→ **Assigned task**
Both the line below containing "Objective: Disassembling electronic" and the line containing "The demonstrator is", along with every line between them, should be repeated exactly; no other line belongs in the answer.

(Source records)
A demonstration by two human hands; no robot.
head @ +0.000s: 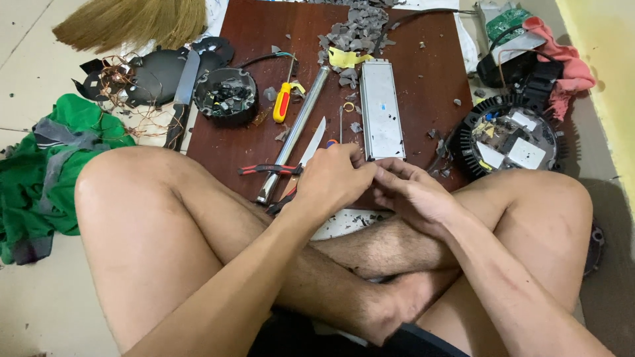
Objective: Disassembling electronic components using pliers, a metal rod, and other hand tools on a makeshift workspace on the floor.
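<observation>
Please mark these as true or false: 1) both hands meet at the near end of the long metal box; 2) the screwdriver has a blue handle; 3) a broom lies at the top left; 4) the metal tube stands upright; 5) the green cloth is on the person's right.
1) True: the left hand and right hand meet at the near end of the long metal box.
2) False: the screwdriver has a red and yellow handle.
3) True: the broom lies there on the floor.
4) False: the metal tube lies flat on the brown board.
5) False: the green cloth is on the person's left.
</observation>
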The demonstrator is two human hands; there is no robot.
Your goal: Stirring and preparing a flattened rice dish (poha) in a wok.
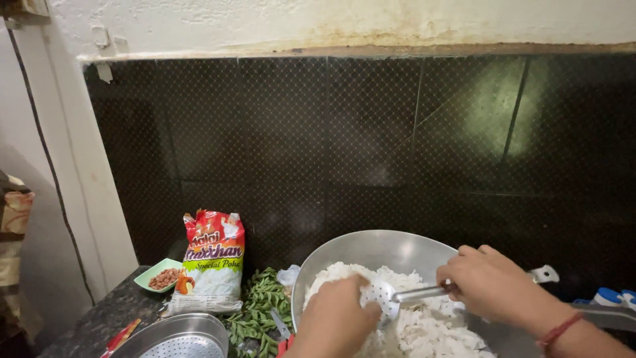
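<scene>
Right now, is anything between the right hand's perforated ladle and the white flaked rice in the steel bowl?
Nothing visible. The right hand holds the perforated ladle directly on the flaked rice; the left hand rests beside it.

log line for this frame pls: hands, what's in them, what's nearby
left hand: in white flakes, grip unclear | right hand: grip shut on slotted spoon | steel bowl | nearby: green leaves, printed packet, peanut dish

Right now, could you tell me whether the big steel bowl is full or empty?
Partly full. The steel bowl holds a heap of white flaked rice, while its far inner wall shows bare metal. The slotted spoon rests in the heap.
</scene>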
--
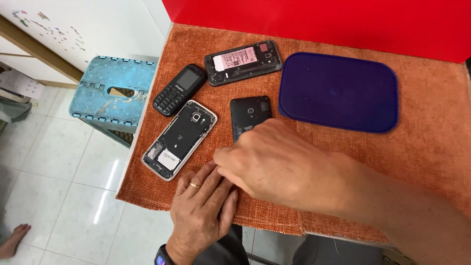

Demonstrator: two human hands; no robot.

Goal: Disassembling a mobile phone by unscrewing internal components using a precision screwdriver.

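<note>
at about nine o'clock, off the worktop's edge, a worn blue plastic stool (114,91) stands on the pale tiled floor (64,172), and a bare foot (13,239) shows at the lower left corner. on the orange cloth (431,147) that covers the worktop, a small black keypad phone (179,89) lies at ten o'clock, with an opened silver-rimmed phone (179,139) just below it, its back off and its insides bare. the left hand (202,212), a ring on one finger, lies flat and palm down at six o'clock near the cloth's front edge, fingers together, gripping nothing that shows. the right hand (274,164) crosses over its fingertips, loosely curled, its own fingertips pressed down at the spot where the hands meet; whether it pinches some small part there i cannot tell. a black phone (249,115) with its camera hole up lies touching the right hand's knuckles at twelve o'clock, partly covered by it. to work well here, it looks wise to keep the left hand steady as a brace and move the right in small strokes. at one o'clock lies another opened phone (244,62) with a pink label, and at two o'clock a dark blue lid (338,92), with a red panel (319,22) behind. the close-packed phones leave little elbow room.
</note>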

→ **Problem solution**
Objective: Disassembling electronic components using pliers, a metal rod, and other hand tools on a makeshift workspace on the floor.
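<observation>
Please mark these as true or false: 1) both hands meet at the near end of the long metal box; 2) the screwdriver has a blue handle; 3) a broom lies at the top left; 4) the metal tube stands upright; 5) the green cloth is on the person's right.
1) True: the left hand and right hand meet at the near end of the long metal box.
2) False: the screwdriver has a red and yellow handle.
3) True: the broom lies there on the floor.
4) False: the metal tube lies flat on the brown board.
5) False: the green cloth is on the person's left.
</observation>
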The demonstrator is two human hands; there is no robot.

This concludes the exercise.